Task goal: For this listing, the lines between the one holding "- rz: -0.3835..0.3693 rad" and the one holding "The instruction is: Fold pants", inclusive, must be set down exactly.

Data:
★ ★ ★ ★ ★ ★ ★

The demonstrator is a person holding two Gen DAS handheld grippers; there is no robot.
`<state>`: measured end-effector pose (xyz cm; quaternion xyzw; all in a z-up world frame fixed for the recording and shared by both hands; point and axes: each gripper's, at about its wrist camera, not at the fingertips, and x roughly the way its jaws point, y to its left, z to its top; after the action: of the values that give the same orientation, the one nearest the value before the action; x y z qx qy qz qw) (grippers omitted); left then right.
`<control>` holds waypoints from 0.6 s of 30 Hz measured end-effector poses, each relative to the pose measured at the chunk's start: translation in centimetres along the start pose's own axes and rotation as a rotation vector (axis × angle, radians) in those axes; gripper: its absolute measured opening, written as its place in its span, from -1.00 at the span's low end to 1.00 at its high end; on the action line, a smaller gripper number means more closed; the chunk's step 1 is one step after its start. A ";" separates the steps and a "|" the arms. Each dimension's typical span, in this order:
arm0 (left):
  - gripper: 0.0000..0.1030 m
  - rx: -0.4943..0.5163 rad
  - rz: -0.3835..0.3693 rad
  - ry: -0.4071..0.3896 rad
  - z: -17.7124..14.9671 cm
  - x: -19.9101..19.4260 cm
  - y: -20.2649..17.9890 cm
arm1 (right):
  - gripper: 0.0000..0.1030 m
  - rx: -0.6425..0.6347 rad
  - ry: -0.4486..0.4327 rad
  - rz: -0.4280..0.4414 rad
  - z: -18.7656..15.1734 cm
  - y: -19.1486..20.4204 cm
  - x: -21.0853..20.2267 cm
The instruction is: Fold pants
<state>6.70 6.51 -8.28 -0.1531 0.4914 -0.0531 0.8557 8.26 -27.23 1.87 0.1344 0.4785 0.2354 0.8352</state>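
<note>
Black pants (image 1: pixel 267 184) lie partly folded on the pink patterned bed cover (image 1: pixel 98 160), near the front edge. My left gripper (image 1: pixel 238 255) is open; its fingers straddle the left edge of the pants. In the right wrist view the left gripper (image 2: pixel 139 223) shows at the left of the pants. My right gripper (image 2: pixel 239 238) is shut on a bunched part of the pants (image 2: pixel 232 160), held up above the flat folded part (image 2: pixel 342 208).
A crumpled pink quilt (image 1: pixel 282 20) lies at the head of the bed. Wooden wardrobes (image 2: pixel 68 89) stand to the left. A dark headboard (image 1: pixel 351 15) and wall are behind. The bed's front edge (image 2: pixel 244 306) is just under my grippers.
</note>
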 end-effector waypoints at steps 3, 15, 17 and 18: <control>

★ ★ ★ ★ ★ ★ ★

Reply:
  - rz: -0.3835..0.3693 rad
  - ry: -0.4071..0.3896 rad
  - z: -17.7124..14.9671 cm
  - x: -19.9101..19.4260 cm
  - y: -20.2649..17.9890 cm
arm1 (right):
  - gripper: 0.0000..0.1030 m
  - rx: -0.6425..0.6347 rad
  - ry: -0.4486..0.4327 rad
  - rz: -0.4280..0.4414 rad
  - z: -18.7656..15.1734 cm
  - y: -19.1486..20.4204 cm
  - x: -21.0853..20.2267 cm
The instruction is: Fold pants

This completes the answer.